Required work. Copy nothing but the lines below running from the line containing "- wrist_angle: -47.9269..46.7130" through the line containing "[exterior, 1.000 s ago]", both end lines included.

[Stored items]
==========

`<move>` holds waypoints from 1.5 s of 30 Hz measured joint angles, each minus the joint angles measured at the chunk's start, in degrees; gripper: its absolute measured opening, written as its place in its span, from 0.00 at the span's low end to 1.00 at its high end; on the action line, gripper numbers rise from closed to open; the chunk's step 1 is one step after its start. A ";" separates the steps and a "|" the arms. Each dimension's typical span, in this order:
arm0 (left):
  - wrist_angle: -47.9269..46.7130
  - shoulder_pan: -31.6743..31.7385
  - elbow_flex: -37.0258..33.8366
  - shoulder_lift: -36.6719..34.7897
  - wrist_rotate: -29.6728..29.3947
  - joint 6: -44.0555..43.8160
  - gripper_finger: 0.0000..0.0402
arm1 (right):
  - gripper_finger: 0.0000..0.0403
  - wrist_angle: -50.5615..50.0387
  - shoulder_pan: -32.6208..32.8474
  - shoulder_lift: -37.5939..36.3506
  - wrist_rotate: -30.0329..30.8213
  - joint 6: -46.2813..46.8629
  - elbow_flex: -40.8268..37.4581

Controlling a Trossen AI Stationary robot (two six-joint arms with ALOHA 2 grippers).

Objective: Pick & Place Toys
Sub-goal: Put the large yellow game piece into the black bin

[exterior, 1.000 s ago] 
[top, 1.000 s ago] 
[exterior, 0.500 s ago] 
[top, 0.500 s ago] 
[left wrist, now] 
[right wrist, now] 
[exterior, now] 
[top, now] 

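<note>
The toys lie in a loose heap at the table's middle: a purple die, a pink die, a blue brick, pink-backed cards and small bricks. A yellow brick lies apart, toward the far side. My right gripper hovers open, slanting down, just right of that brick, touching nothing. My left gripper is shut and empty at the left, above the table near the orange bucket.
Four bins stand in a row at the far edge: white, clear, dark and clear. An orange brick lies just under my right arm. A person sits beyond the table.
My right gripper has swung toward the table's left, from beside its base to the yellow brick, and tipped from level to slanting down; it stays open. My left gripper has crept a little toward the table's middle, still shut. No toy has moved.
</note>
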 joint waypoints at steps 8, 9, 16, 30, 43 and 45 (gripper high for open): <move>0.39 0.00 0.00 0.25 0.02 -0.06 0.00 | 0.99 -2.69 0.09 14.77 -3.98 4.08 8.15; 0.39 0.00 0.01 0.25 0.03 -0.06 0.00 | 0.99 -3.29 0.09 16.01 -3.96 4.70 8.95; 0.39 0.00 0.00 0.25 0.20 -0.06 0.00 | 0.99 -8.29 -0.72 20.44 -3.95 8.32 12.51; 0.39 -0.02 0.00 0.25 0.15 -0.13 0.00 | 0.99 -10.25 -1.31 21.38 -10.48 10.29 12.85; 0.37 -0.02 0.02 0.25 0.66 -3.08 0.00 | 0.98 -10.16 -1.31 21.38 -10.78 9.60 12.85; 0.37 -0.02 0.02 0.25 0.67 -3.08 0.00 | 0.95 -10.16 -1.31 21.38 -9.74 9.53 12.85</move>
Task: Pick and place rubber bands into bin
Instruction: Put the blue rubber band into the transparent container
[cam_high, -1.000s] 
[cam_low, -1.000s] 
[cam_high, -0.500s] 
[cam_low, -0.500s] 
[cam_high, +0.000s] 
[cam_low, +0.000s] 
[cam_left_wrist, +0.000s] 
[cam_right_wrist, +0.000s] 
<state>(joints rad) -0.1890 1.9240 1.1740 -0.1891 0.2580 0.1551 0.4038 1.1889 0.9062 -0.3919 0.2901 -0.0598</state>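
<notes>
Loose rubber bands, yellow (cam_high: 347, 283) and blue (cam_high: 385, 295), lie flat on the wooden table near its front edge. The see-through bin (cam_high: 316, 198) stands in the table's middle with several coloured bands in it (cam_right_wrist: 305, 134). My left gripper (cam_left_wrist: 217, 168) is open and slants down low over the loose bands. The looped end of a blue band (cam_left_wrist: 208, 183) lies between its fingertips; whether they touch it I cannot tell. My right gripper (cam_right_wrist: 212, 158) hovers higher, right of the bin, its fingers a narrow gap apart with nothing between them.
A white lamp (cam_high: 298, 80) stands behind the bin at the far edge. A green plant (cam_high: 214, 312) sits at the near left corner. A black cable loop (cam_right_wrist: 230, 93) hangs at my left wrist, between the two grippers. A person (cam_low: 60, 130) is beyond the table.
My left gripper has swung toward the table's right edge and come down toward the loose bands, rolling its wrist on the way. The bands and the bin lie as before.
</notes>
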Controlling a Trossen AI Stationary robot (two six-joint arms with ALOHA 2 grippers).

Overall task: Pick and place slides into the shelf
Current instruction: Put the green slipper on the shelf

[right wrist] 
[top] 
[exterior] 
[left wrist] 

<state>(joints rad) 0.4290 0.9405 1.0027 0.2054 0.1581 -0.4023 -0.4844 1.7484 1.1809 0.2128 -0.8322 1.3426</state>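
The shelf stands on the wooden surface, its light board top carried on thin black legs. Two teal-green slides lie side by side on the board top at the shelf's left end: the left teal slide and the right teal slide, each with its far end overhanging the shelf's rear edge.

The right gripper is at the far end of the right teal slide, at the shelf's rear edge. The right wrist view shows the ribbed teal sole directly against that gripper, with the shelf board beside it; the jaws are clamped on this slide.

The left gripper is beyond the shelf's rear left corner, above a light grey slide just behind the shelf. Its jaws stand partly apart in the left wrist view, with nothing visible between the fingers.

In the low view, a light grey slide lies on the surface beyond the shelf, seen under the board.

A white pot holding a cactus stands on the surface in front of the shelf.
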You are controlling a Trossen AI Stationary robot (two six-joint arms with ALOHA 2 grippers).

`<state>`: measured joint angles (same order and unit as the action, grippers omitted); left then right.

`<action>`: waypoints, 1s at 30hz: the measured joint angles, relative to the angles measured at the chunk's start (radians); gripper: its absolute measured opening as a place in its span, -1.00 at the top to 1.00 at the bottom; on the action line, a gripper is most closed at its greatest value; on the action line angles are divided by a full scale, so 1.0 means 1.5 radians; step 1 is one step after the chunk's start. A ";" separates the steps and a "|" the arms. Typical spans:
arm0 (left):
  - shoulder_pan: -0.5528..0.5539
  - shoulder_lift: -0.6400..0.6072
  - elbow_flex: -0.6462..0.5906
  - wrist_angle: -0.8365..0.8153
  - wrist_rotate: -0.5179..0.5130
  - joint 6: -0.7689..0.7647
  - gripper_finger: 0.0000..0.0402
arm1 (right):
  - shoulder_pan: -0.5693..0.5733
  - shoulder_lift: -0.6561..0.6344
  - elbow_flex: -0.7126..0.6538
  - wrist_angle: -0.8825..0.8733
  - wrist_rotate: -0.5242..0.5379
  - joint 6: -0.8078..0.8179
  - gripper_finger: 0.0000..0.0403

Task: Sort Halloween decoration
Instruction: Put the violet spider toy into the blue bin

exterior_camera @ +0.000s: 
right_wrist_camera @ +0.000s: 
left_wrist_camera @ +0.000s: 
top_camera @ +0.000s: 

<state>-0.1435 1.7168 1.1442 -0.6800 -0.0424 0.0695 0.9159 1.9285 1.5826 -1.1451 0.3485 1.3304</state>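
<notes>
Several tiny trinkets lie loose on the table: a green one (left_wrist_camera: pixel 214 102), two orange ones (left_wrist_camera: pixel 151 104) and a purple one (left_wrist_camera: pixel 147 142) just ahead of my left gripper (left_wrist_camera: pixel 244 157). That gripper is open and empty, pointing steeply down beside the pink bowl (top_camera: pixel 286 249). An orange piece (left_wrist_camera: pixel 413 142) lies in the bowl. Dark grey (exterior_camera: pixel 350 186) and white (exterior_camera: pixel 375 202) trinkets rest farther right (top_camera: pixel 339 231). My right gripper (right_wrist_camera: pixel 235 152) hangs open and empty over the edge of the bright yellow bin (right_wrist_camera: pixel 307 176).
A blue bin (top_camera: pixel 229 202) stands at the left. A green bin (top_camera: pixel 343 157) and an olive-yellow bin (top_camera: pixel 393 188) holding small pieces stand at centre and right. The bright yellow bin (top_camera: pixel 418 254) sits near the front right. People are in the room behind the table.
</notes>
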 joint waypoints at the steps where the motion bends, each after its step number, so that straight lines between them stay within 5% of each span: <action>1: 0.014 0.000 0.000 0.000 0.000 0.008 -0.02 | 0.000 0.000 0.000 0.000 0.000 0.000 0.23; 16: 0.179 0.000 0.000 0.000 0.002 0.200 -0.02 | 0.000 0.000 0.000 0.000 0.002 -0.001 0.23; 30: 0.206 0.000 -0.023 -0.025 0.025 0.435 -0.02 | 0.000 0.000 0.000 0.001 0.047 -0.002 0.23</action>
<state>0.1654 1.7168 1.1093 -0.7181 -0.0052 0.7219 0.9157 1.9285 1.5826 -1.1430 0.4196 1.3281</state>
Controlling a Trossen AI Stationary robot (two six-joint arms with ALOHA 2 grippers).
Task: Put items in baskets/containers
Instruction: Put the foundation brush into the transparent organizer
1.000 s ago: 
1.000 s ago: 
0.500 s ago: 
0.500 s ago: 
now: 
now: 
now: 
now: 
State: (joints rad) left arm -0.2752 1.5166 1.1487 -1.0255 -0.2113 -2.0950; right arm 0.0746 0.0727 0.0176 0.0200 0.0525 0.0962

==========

Exercise answer.
  - wrist_angle: -47.9269..46.7130
  - shoulder_pan: -31.6743..31.7385
  - elbow_flex: -37.0258..33.8366
  - shoulder_lift: -36.6719..34.7897
  - wrist_rotate: -29.6728..29.3947
  - joint 6: -44.0555..43.8160
  - gripper_finger: 0.0000..0.0402
arm1 (right):
  - gripper_finger: 0.0000..0.0403
  - wrist_angle: -50.5615..50.0387
  - shoulder_pan: -32.6208..32.8474
  - shoulder_lift: -37.5939..36.3506
  - wrist_rotate: -30.0329..30.8213
  - joint 6: -46.2813..46.8629
  - elbow_flex: -40.8268..37.4581

Controlling a Trossen AI Stationary robot (two six-joint arms with ALOHA 2 grippers).

Objective: Pick & Place Toys
Sub-goal: Put the large yellow game piece into the black bin

[exterior, 1.000 s ago] 

The exercise requires nothing further.